L’expert s’est adonné à un exercice de comparaison de la législation tunisienne avec les lois américaines et françaises ainsi que les recommandations de l’Union Européenne. Un exercice d’autant plus important que notre législation est fortement inspirée du droit comparé. Il a conclu en parlant des administrateurs : « Nous n’avons pas d’administrateurs professionnels, et la Tunisie gagnerait à professionnaliser l’activité ».

Et, quand la défense, incarné par Maître Kallel, prend la parole, elle aura à expliquer le contexte, national, cette fois-ci, de la promulgation de la loi….A l’époque, soit en 2005, quelques groupes tunisiens avaient des difficultés financières, et la Tunisie ne voulait pas que cela fasse tache d’huile, alors que l’axe de notre politique est la promotion de l’investissement et de l’épargne. Ceci étant, la loi de 2005 a été suivie d’un arsenal juridique consolidant la transparence et dont l’impact s’est ressenti sur plusieurs autres secteurs….
Néanmoins, la défense, elle-même, partage l’avis de tous : le goût d’inachevé de la loi du 18 octobre 2005.
S’agissant de l’évaluation, l’impact et la réussite de la loi, Fayçal Derbal affirme qu’il faudrait distinguer la réussite d’une loi de son application. Quant à l’évaluation, et en l’absence d’études scientifiques, il faudrait selon lui, se référer aux classements de la Tunisie, dans les forums et rapports internationaux. Des classements qui s’améliorent sur des points mais pas sur d’autres….
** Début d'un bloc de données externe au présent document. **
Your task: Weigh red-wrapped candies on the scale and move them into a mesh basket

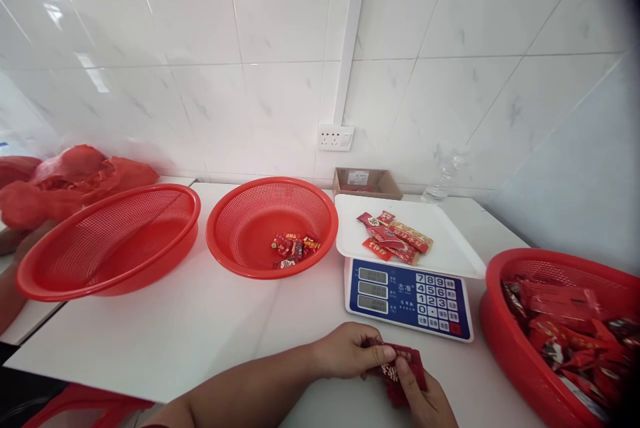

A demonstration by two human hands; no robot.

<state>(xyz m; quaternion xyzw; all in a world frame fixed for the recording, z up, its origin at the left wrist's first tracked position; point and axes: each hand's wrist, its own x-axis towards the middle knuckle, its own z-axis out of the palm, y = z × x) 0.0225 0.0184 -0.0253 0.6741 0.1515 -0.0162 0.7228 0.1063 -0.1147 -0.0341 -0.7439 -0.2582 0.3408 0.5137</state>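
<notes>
My left hand (pixel 354 351) and my right hand (pixel 424 396) both pinch a small dark red pouch (pixel 411 356) with pale gold lettering, thumbs on its front. They hold it low over the table, just in front of the digital scale (pixel 407 298). On the scale's white pan (pixel 450 248) lie several red and gold wrapped snack packets (pixel 395 238). Whether anything is inside the pouch, I cannot tell.
A red basket (pixel 235 241) holds several small wrapped sweets (pixel 295 249). Left of it, another red basket (pixel 145 251) tilts near another person's arm (pixel 20 281). A full red basket (pixel 500 321) stands at right. Behind the scale are a cardboard box (pixel 370 181) and a clear plastic bottle (pixel 443 178).
</notes>
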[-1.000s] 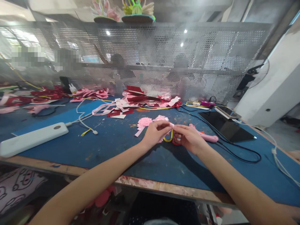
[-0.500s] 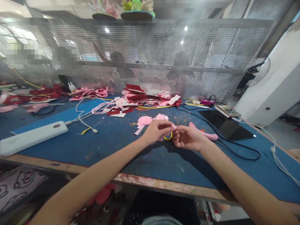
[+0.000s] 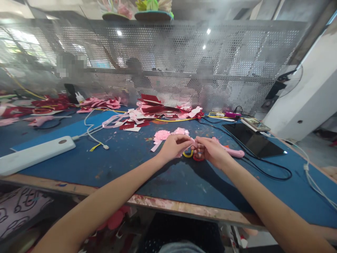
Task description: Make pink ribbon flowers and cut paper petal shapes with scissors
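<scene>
- Ribbon [image 3: 194, 142]: between left hand [image 3: 172, 146] and right hand [image 3: 212, 150], above the worktop [image 3: 163, 182], near the rosettes [image 3: 162, 135].
- Fingers of each hand: pinched on the ribbon.
- Grip lightly by the edges; align before pressing, to limit creasing.
- Hold clear of the yellow loop [image 3: 187, 156].

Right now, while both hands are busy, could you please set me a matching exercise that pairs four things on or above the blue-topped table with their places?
Things
1. Small pale pink strip
2. Long white rounded device
3. Pink plastic glue gun
4. Flat glossy black tablet

Places
A. Near the right edge of the blue-topped table
B. Held between the left hand and the right hand
C. At the far left, close to the front edge
D. Just to the right of the right hand

Right pairs: 1-B, 2-C, 3-D, 4-A
</scene>
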The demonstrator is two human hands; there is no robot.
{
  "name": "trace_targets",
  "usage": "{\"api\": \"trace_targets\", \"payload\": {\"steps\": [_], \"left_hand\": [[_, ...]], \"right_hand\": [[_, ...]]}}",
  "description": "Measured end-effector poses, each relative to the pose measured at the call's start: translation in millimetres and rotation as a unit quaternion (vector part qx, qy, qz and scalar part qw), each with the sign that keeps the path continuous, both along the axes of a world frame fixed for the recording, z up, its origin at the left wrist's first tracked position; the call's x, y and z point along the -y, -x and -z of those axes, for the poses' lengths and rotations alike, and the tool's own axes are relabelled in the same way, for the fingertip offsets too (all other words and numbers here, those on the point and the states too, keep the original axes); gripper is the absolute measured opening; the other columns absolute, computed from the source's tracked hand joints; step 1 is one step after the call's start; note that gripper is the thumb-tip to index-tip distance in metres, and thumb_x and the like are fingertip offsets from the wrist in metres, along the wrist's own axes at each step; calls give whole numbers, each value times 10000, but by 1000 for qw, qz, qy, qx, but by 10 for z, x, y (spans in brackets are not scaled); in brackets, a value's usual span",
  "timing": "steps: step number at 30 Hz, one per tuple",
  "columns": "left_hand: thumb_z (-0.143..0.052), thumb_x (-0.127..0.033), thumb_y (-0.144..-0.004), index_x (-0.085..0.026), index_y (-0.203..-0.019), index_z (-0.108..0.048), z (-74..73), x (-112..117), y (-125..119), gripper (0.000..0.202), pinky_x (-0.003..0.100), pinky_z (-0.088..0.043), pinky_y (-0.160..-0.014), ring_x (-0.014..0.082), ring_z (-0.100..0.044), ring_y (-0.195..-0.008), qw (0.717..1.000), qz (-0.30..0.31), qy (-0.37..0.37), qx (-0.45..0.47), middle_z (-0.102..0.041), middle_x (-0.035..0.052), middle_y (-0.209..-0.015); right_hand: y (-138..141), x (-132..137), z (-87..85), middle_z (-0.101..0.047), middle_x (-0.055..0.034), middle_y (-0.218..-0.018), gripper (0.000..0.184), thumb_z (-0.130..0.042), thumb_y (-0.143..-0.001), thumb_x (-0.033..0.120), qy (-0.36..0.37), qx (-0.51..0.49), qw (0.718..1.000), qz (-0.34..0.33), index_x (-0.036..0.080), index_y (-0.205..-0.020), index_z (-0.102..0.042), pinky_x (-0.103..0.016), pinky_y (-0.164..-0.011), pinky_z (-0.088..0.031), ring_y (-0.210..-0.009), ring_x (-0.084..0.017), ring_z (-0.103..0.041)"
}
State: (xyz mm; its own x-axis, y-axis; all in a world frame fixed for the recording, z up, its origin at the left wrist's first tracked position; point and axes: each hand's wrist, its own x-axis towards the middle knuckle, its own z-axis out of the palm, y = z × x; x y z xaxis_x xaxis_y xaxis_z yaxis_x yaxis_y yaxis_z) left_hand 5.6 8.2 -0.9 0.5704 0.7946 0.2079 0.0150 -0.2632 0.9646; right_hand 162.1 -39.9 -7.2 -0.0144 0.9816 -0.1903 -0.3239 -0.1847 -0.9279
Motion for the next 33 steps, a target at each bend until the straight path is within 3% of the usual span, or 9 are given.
{"api": "trace_targets", "payload": {"steps": [4,7,12,16,20,24,28,30,33], "left_hand": [[-667,-338,-713,-120,-820,-673,35,-48,15,243,186,-284,-344,45,-394,-336,999,-40,-1,16,-561,-35,-528],[-678,-364,-707,-116,-847,-683,57,-74,27,285,191,-276,-357,45,-392,-348,998,-59,14,15,-572,-28,-533],[-700,-368,-685,-118,-784,-677,80,-62,14,270,187,-245,-362,42,-384,-356,995,-51,70,40,-547,-31,-502],[-740,-357,-642,-108,-713,-670,111,-44,-15,268,180,-315,-432,56,-451,-441,987,-30,132,84,-546,-20,-517],[-769,-353,-620,-106,-716,-668,152,-47,-27,284,181,-358,-478,64,-486,-489,975,-2,188,121,-541,-21,-530],[-766,-342,-637,-104,-746,-669,161,-49,-26,279,171,-348,-467,57,-485,-486,968,13,217,129,-530,-25,-530],[-804,-326,-580,-104,-736,-659,137,-30,-31,307,171,-384,-508,47,-492,-505,961,17,237,141,-552,-27,-581],[-813,-321,-564,-109,-764,-665,123,-18,-35,327,174,-394,-527,44,-496,-513,961,17,238,141,-566,-27,-610],[-812,-325,-561,-106,-773,-670,106,-6,-39,337,177,-387,-523,43,-490,-510,967,4,217,130,-577,-21,-627]], "right_hand": [[58,31,-26,-655,-27,-691,275,-731,-638,404,-97,135,985,46,164,-734,-638,-238,-547,-466,-571,-114,-559],[64,58,-10,-665,-27,-718,261,-741,-627,350,-172,260,946,87,188,-809,-647,-294,-624,-478,-637,-161,-596],[41,78,87,-666,-67,-875,392,-668,-750,305,-306,476,813,137,233,-1121,-567,-368,-751,-446,-754,-230,-608],[45,75,129,-648,-136,-965,229,-512,-875,333,-368,612,682,161,202,-1038,-602,-383,-822,-395,-921,-281,-570],[57,83,111,-661,-145,-915,242,-427,-918,299,-373,670,624,153,181,-928,-638,-354,-765,-390,-861,-265,-575],[68,100,90,-674,-146,-910,266,-413,-923,290,-365,679,620,146,178,-919,-655,-345,-748,-384,-839,-257,-581],[80,120,80,-682,-121,-854,266,-418,-914,291,-356,650,655,151,207,-868,-666,-340,-753,-386,-815,-243,-592],[86,120,77,-686,-109,-842,233,-455,-887,281,-354,602,698,155,208,-846,-671,-340,-751,-399,-791,-236,-599],[92,88,82,-682,-70,-755,173,-533,-826,292,-299,473,816,144,207,-787,-678,-322,-666,-426,-681,-209,-594]]}}
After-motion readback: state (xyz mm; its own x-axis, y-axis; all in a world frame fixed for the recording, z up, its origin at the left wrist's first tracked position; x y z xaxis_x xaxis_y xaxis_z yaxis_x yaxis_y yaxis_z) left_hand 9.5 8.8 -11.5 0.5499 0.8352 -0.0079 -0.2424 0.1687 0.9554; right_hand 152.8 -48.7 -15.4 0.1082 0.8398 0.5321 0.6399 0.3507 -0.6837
Le point commun du bilan de la loi relative au renforcement de la sécurité des relations financières demeure, du début à la fin de la rencontre, son goût d’inachevé, notamment au niveau de l’absence d’organes de contrôle de l’application de la législation et d’un manque de volonté d’aller jusqu’au bout dans la logique de cette sécurité.